Kishan pegou o lenço divino, cruzou os braços de Kadam em seu peito e tocou-lhe a testa, agradecendo-o. Depois pediu para que o lenço o cobrisse. Então nós dois carregamos o corpo até a aeronave e o levamos para casa.

Quando pousamos, Kelsey e Nilima ainda estavam muito emocionadas. Deixamos que elas fossem para dentro de casa enquanto levávamos o corpo de Kadam para o dojo, sem saber ao certo, que providências tomaríamos em seguida.

Entramos em casa e encontramos Kelsey sentada em uma cadeira e Nilima de pé, ambas abatidas. Antes que pudéssemos dizer qualquer coisa, ouvimos a campainha tocar. Abri a porta. Murphy, piloto do Sr. Kadam, estava de pé ali. 

— Sinto por vir nesta hora avançada, mas Kadam me pediu para que viesse exatamente neste horário — Murphy explicou. — Há algumas semanas, Kadam me deu instruções detalhadas para vir até aqui e entregar-lhes uma carta. Ele disse vocês voariam para algum lugar depois que a lessem. Está bem?

— Por favor, não gostaria de entrar? — Nilima perguntou entorpecida. — Temo dizer que o Sr. Kadam esteja… esteja morto.

A face de Murphy se enrugou, e com a mão trêmula, ele entregou o envelope com o selo e a letra familiar do Sr. Kadam. Nós nos sentamos e eu abri a carta e a li em voz alta:

— “Eu gostaria de ser enterrado em um simples caixão de madeira e sepultado perto dos pais de Ren e Kishan. Um terno passado está pendurado no closet”— fiz uma pausa— Ele fala com tanta naturalidade sobre sua própria morte.

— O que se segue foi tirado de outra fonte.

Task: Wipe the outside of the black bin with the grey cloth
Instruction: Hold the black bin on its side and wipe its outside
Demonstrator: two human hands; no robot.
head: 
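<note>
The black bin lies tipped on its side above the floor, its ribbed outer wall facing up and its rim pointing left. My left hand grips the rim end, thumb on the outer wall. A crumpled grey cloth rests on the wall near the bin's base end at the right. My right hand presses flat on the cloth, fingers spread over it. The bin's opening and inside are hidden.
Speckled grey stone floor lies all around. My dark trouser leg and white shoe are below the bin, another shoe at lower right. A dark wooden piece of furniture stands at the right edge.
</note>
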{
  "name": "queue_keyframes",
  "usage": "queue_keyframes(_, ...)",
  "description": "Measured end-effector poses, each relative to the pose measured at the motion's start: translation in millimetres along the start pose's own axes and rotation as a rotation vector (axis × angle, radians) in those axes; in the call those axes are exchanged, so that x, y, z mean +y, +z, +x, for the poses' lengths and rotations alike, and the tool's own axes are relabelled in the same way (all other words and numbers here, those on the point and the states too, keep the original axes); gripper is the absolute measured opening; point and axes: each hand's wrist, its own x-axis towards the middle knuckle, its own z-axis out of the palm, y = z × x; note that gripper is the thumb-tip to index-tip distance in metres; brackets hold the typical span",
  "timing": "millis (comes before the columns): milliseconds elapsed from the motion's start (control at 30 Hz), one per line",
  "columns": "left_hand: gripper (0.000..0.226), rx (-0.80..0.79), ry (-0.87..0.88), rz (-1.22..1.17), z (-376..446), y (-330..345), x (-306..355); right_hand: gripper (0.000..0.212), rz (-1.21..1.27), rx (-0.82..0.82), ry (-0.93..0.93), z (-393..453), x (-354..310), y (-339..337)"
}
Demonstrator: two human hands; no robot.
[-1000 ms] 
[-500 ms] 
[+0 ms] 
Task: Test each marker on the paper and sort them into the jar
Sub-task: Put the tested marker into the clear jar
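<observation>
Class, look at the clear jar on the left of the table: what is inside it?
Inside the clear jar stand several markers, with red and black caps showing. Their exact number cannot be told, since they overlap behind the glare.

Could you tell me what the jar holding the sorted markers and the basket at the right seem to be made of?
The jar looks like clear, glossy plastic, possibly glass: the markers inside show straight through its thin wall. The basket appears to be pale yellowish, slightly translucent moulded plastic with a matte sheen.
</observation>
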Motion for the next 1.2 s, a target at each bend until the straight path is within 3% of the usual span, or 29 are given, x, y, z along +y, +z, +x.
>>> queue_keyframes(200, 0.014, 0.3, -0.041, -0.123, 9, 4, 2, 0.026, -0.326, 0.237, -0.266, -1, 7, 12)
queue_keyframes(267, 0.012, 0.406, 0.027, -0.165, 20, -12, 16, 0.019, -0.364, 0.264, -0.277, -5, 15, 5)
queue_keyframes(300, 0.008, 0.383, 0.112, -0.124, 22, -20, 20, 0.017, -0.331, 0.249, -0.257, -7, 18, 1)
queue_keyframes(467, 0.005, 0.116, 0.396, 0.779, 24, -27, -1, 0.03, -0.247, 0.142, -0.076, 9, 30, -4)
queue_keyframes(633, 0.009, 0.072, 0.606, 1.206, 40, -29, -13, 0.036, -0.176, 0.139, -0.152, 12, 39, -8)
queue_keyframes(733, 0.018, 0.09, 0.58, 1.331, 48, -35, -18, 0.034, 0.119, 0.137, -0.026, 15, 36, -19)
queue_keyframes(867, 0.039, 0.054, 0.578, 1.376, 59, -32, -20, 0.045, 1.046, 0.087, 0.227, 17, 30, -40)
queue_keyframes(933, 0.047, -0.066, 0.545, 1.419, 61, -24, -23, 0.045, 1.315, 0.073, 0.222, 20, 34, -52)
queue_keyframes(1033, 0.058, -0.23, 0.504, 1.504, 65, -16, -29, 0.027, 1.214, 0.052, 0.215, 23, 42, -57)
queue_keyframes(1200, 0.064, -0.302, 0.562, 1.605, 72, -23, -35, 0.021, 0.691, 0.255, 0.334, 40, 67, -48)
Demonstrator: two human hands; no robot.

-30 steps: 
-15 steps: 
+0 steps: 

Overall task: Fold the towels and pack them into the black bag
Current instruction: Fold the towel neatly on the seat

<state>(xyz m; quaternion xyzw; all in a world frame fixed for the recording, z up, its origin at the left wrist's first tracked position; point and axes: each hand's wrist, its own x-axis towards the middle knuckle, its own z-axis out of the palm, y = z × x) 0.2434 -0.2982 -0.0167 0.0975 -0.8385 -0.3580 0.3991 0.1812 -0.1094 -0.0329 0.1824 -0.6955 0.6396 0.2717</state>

Murphy apertou a mão de Nilima.

— Sinto muito senhorita. Se existir algo que eu possa fazer, por favor, me avise. Ele era um homem extraordinário.

— Sim, ele era — a voz dela falhou, e então ficamos em silêncio.

Todos se dispersaram tristes e eu não consegui mais ler a carta. Kishan se aproximou e a pegou  da minha mão. Depois de ler, ele se ajoelhou perto de Kelsey e acariciou seu rosto com gentileza:

— Murphy vai nos levar para a selva onde nos conhecemos. Na carta, o Sr. Kadam escreveu que seu caixão já está lá. Ele gostaria de ser enterrado perto do jardim de Deschen, de modo que seria lembrado no lugar onde nossas vidas se tornaram um circulo completo. Eu não tenho certeza do que isso significa, mas nós devemos honrar seu desejo. Se não quiser ir, pode ficar para trás. Prefere ficar?

— Não, eu gostaria de ir, mas preciso achar alguma coisa mais apropriada para vestir no funeral.

Kelsey subiu as escadas e foi para seu quarto. Depois de alguns minutos, ouvi o som de coisas sendo lançadas contra a parede. Nilima começou a chorar e Kishan a abraçou. Fui até o quarto de Kelsey e a encontrei sentada no chão sobre uma pilha de roupas e sapatos. Seu rosto estava coberto de lágrimas. Parei a seu lado.

— O que eu posso fazer?— Me sentei a seu lado e a puxei para mim.

Ela fungou, com o rosto encostado no meu peito

— Não tenho nada para vestir.

— Estou vendo isso. Alguém destruiu seu armário enquanto estávamos fora.

Kelsey riu e soluçou.

— Eu nunca… nunca te contei sobre o funeral dos meus pais? Eu queria que eles soubessem o quanto eu precisava deles. Eu ia fazer um discurso sobre minha mãe e meu pai, mas quando a hora chegou, não consegui encontrar as palavras.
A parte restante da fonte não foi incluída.